The strength of DA D₂ receptor affinity (log K_i D₂) showed a positive correlation with the clinically effective doses for conventional antipsychotics but not for atypical antipsychotics [12]. The most widely accepted hypothesis postulates that a relatively weaker D₂ receptor affinity compared with 5HT_2A receptor activity is the characteristic for compounds with robust antipsychotic activity. With none or minimal extrapyramidal symptoms in humans and in animal models, these drugs efficaciously block d-amphetamine-induced hyperlocomotion and have weak cataleptogenic effects [13]. Using the ratio of 5HT_2C/D₂ rather than 5HT_2A/D₂ receptor affinity [log K_i (5HT_2A/D₂)] plotted against the clinically effective dose (log average dose) provides a better correlation for conventional and atypical antipsychotics.

Clozapine, which shows minimal EPS liability and robust antipsychotic potential, has partial agonist properties at 5HT_1A receptors. Several other atypical antipsychotics, such as aripiprazole and bifeprunix, have 5HT_1A receptor agonist properties.
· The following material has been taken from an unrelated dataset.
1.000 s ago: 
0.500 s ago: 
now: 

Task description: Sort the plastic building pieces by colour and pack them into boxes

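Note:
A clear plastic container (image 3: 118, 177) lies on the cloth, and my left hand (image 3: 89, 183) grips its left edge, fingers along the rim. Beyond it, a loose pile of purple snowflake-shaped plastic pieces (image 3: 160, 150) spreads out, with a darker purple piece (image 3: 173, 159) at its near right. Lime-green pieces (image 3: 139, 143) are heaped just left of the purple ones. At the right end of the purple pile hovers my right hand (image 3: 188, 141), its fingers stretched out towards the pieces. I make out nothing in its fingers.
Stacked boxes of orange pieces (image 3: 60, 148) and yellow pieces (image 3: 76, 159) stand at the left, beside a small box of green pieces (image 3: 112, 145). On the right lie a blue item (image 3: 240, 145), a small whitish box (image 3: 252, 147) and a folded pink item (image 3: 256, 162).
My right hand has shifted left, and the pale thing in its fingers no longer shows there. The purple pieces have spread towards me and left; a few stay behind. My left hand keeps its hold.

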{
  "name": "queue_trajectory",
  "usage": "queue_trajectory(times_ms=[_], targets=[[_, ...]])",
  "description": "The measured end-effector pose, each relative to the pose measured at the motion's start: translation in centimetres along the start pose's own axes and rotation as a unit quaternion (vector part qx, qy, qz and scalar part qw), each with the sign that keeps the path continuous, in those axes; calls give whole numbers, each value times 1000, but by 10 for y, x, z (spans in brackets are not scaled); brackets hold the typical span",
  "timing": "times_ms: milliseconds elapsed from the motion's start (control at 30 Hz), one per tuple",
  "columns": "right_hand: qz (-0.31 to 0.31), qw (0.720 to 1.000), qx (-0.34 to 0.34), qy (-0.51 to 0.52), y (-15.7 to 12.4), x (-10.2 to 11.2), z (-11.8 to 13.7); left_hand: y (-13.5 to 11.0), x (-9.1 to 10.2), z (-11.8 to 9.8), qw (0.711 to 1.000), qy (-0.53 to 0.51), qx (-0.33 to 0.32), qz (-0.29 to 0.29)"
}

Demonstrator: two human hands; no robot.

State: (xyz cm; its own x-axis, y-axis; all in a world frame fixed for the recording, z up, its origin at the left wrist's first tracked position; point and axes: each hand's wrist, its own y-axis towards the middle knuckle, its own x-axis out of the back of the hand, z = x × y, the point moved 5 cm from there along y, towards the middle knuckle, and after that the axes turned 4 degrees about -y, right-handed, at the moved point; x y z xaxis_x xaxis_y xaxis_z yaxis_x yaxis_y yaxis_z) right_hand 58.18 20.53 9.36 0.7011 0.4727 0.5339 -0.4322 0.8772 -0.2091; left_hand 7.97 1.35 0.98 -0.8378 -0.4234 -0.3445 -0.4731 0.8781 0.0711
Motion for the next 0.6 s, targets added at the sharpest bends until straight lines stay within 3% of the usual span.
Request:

The ability of clozapine to increase DA release in the PFC in rats is partly related to its 5HT_1A antagonist properties.
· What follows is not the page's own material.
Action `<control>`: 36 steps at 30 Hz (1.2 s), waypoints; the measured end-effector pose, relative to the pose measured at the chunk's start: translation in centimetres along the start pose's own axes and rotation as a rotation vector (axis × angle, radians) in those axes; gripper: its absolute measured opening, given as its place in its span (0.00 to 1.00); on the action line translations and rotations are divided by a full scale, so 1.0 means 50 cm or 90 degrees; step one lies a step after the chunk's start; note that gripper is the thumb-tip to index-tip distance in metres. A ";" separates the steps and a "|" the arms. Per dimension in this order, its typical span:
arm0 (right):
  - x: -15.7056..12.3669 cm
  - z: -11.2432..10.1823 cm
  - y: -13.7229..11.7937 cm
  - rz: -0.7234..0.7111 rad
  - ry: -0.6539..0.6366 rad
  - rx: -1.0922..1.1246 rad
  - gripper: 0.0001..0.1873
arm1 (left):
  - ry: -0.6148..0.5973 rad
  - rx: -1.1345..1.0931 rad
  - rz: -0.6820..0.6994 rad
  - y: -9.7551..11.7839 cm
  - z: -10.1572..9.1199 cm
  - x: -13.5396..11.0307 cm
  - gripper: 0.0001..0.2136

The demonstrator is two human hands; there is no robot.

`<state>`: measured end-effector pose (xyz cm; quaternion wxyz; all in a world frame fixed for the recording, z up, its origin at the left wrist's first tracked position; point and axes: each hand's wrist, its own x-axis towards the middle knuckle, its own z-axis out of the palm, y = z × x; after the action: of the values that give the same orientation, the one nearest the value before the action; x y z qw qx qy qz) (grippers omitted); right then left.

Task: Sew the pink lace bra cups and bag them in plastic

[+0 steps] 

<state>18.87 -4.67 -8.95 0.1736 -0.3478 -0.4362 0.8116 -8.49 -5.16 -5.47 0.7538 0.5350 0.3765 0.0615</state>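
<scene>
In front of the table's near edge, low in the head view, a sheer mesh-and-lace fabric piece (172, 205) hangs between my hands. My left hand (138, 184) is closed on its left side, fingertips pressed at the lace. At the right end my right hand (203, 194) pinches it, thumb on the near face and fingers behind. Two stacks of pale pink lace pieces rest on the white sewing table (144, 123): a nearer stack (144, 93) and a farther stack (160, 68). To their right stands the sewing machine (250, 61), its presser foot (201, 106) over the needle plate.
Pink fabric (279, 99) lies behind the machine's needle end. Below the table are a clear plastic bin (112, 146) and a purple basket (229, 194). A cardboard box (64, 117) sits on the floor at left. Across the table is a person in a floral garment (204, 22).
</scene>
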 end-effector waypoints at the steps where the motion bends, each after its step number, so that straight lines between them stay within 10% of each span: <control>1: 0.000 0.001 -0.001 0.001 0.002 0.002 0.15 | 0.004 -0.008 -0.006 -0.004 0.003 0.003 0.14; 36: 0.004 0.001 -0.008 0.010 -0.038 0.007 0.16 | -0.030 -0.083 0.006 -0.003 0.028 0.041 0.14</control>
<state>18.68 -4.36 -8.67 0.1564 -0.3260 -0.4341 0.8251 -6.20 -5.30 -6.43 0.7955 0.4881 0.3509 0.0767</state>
Based on the receptor affinity analysis data, it is suggested that the antipsychotic potency is determined by three different factors as follows: 1) increased D₂ receptor binding affinity enhances antipsychotic potency, 2) increased 5HT_2A and 5HT_2C receptor affinity improves antipsychotic effect, and 3) increased 5HT_1A receptor binding reduces antipsychotic potential; however, partial or full agonism promotes an antipsychotic effect. Aripiprazole represent a somewhat unique profile: Both on D₂ and 5HT_1A receptors, it shows partial agonism. It was suggested that aripiprazole has “functional-selective” actions: Depending on the cellular milieu, a mixture of antagonist/partial agonist/agonist actions are likely. Agonist action might induce changes in receptor conformation, which causes changes in sensitivity.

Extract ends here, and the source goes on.